“Todos, todos, todos”. Como?

Jorge Pires Ferreira, Diocese de Aveiro

Já lá vai um mês sobre aquele “Todos, todos, todos”, dito pelo Papa Francisco e repetido pela multidão de jovens, na Colina do Encontro / Parque Eduardo VII. A mesma ideia, a de uma inclusão eclesial que desafia os critérios tradicionais, tinha estado presente nas vésperas com clero e agentes pastorais, no dia 2 de agosto, no Mosteiro dos Jerónimos (a palavra “todos” é dita 32 vezes, muito concentradas em dois parágrafos) e estaria no encontro de Fátima, no dia 5 de agosto. A JMJ de Lisboa, no seu todo, foi a JMJ de e do “todos”.

Sem dúvida, que o “todos” a que Francisco de refere, e que é uma concretização do “ide por todo o mundo”, “anunciai a todos os povos”, representa um certo modo de ser Igreja entre outros possíveis. E entre os vários modos de ser Igreja há algumas tensões.

O antigo geral dos dominicanos, Timothy Radcliffe, no muito útil e bem-disposto livro “Ser cristão para quê?” (Ed. Paulinas) fala de Católicos do Reino e Católicos da Comunhão.

O Papa Francisco parece-me ser claramente um Católico do Reino porque, e agora seguem-se expressões do livro, os Católicos do Reino veem a Igreja como povo de Deus em peregrinação para o Reino, consideram que não há Revelação nem verdade sem liberdade, centram-se na práxis e na experiência, veem Cristo como Aquele que derruba fronteiras, dão mais destaque ao “sangue derramado pela multidão”, “por todos”. Os Católicos do Reino, diz Radcliffe, têm como lema “ubi Christus, ibi ecclesia”, onde está Cristo, aí está a Igreja. Perguntam com frequência “é aberto (a doutrina, a moral…)?” e pensam (erradamente) que os Católicos da Comunhão são uns saudosistas do passado.

Os Católicos da Comunhão veem-se como membros da instituição Igreja, que é a Comunhão dos Crentes. Consideram que a verdade e a beleza têm autoridade para atrair as pessoas e, na sequência, acham que é preciso reagrupar forças. Centram-se na liturgia e na adoração. Veem Cristo como Aquele que congrega a comunidade e dão mais destaque ao “pão dado aos discípulos” e ao “sangue derramado por vós”. Para os Católicos da Comunhão, “ubi ecclesia, ibi Christus”, onde está a Igreja, aí está Cristo.

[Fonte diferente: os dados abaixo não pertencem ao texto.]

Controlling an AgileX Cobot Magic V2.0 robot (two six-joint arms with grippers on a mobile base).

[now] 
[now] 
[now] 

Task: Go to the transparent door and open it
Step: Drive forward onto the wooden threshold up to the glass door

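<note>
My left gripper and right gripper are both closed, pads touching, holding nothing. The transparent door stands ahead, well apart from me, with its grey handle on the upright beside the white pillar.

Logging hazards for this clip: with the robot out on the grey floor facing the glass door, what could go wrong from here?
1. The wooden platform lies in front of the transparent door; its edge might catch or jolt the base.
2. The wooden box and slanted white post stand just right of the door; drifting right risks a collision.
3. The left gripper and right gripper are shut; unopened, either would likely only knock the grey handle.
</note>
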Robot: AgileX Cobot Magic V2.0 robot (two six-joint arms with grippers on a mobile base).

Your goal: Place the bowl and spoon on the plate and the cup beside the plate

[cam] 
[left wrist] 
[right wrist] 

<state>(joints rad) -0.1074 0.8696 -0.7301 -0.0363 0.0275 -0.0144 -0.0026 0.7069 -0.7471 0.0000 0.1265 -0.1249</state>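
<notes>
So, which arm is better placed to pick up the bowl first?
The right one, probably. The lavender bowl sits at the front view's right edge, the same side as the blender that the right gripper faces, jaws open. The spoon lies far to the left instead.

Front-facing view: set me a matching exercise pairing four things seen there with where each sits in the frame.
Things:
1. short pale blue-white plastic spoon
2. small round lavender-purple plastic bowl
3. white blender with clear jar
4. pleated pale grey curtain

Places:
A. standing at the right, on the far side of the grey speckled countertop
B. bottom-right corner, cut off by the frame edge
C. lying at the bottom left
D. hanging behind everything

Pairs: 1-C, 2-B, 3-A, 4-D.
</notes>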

Perguntam “é seguro (a doutrina, a moral…)?” e pensam (erradamente) que os Católicos do Reino sucumbiram à cultura – ou ditadura – do relativismo.

As classificações são sempre deficientes. Ou insuficientes. Mas, se nos ajudarem a pensar as tensões que realmente existem, são úteis.

Não é preciso ser especialmente perspicaz para perceber que há grupos de católicos que não apreciam o Papa Francisco – ele próprio já falou disso aos jornalistas – e que têm características dos Católicos da Comunhão. E muitos deles têm saudades de Bento XVI.

Como forma de ultrapassar as polarizações entre Católicos da Comunhão e Católicos do Reino, Timothy Radcliffe propõe algumas medidas em “A criação de pandas”. O capítulo chama-se assim porque se trata de coisas delicadas e que levam o seu tempo. São basicamente quatro as medidas que o dominicano propõe: Alegria perante a diferença; ultrapassar o medo; encontrar lugares para falar; e novas lideranças cristãs.

Duas destas medidas são muito do agrado do atual Papa. Primeiro, “ultrapassar o medo”. Foi tema da missa final da JMJ. “Não tenhais medo”, disse aos jovens. A afirmação de Timothy Radcliffe vai noutro sentido, mas trata-se igualmente de induzir confiança, não aos jovens, mas aos teólogos: “É da responsabilidade da ortodoxia não deixar que o pânico suprima a reflexão, ter a coragem de impedir condenações prematuras e assegurar que lhe damos o tempo necessário”.

Depois, os “lugares para falar”. Poderíamos chamar a esta medida “sinodalidade”. “Precisamos de lugares onde se possa falar sem medo e sem preconceitos. Podemos ter necessidade de nos zangarmos uns com os outros e ainda haver tempo para nos reconciliarmos”. “Precisamos também de muitas pequenas iniciativas a nível diocesano e paroquial. (…) Precisamos de muitas mais que abram espaços e lugares nos quais possamos falar livremente com os que são diferentes e sermos férteis. Precisamos de criatividade institucional”, escreve Radcliffe. É inevitável pensar no Sínodo sobre a sinodalidade, que terá uma primeira parte no próximo mês. É por lá que vai passar muito, talvez tudo, do “todos, todos, todos”.